Based on these findings, several groups of investigators in Germany wanted to determine whether the observed pre-existing T cell memory response in people with no prior SARS-CoV-2 exposure is protective against COVID-19. They first tested T cell activity in the blood of donors with and without prior exposure to SARS-CoV-2 by exposing their blood to highly immunogenic SARS-CoV-2 peptides. Blood from donors with a prior exposure contained memory T cells that recognized SARS-CoV-2 peptides very well, especially peptides derived from the spike, membrane, and nucleocapsid proteins. Blood from donors with no prior exposure also contained low levels of SARS-CoV-2-reactive memory T cells, but this reaction was more scattered and directed against multiple viral proteins. 

To further characterize the pre-existing cross-reactive T cells in blood samples from people with no prior SARS-CoV-2 exposure, the authors compared the numbers of memory T cells and naïve T cells in the blood samples by analyzing them for the presence of protein markers that are characteristic for each type of cell. A substantial portion of SARS-CoV-2-reactive T cells from donors with no prior exposure were naïve T cells, whereas from COVID-19 patients most were mature memory T cells. Because memory T cells are more easily activated following an infection than naïve T cells, the authors speculate that deficient, low avidity memory T cells in people with no prior SARS-CoV-2 exposure may compete with naïve T cells and prevent their activation and maturation into highly specific memory T cells upon infection with SARS-CoV-2. This could potentially lead to an inferior immune response in people with no prior SARS-CoV-2 exposure. 

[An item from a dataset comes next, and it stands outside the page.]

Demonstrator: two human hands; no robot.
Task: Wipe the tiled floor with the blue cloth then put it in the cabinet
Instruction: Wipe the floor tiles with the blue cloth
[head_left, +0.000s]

Some have suggested that young patients and children may be particularly well protected from SARS-CoV-2 infection and/or disease because they are frequently infected with seasonal coronaviruses and thus presumably have high levels of pre-existing memory T cells. However, the authors found that compared to young people, older people with no prior SARS-CoV-2 exposure actually had higher numbers of SARS-CoV-2 cross-reactive memory T cells, but these T cells had a decreased avidity to SARS-CoV-2 epitopes compared to memory T cells from people with prior SARS-CoV-2 exposure.   

A further comparison of T cell responses in patients with mild or severe COVID-19 revealed that although the latter had high numbers of SARS-CoV-2 specific T cells, these T cells had reduced target specificity and avidity compared to T cells from patients with moderate disease. The authors conclude that this unfocused response may result from recruitment of a broad range of pre-existing memory T cells in people with increased immunological age and may contribute to development of severe COVID-19 in the elderly. 

The initial discovery of SARS-CoV-2-specific memory T cells in individuals with no prior exposure to SARS-CoV-2 had inspired the hypothesis that these T cells could possibly protect these individuals from disease and might partially explain why children are less susceptible to COVID-19. However, in light of these new findings it is likely that pre-existing SARS-CoV-2-specific memory T cells may contribute to the wide spectrum of disease severity among the general population and may actually be partially responsible for severe COVID-19 in the elderly. 

[For an in-depth discussion of these two papers, I recommend TWiV 657 and Christian Drosten’s “Das Coronavirus Update,” episodes 58 and 60.]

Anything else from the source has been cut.